__EXERCISE DESCRIPTION__: If a line in the listing below contains "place", return that line.

__DATASET CONTENT__:
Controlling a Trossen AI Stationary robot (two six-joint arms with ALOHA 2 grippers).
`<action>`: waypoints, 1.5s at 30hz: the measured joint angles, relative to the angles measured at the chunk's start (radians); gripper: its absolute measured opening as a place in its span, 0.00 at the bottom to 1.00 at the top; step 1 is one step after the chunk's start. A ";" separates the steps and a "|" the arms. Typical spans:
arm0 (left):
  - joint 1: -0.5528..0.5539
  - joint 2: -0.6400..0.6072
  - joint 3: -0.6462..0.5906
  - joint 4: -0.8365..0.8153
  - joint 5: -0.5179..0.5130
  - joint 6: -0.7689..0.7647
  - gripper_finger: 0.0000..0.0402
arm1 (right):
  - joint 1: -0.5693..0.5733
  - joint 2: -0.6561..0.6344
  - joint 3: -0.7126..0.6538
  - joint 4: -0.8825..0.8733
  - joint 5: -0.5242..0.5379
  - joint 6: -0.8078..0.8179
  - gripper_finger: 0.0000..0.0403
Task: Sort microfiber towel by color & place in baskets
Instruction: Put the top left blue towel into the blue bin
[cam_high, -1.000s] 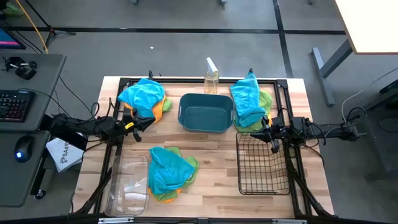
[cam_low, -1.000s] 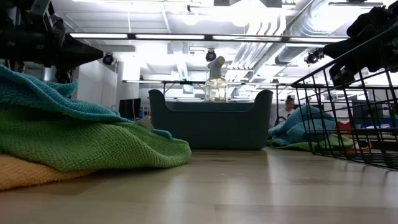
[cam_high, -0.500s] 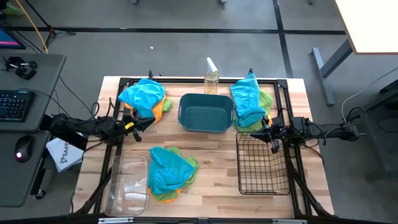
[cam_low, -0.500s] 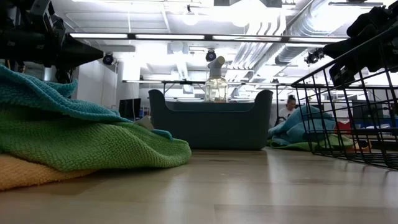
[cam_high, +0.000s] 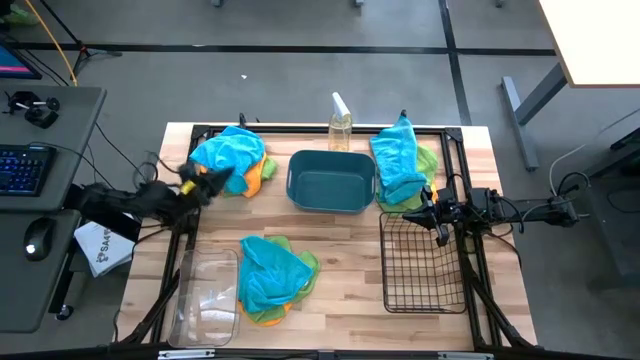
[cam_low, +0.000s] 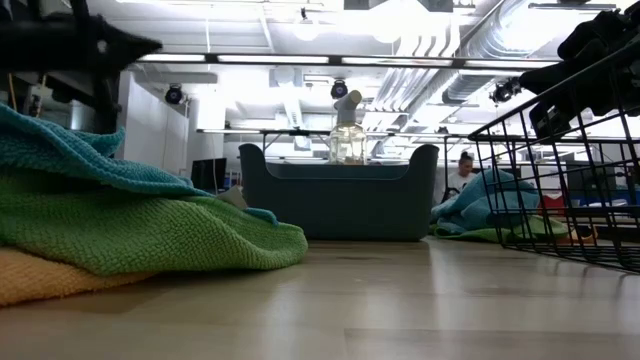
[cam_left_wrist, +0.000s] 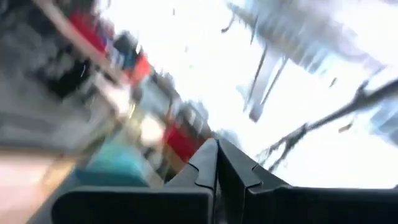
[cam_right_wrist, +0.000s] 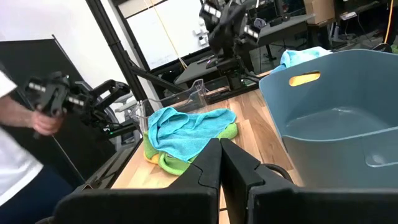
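Swinging toward the back-left pile of microfiber towels (cam_high: 232, 158), the left gripper (cam_high: 196, 178) has left its spot of a moment ago; its fingers (cam_left_wrist: 214, 163) are pressed together, holding nothing. This looks like the opening reach. The right gripper (cam_high: 428, 208) waits, jaws closed and empty, by the black wire basket (cam_high: 424, 268). The teal tub (cam_high: 330, 181) and clear bin (cam_high: 205, 298) sit empty; nothing sorted yet.
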 joint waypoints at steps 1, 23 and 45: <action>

__SOLVED EXERCISE__:
`<action>`: waypoints, 1.5s at 30hz: the measured joint angles, relative to the angles measured at the chunk's start (radians); gripper: its absolute measured opening as a place in its span, 0.00 at the bottom to 1.00 at the top; step 1 is one step after the chunk's start. A ";" separates the steps and a "|" the arms. Typical spans:
Task: Sort microfiber towel by color & place in baskets

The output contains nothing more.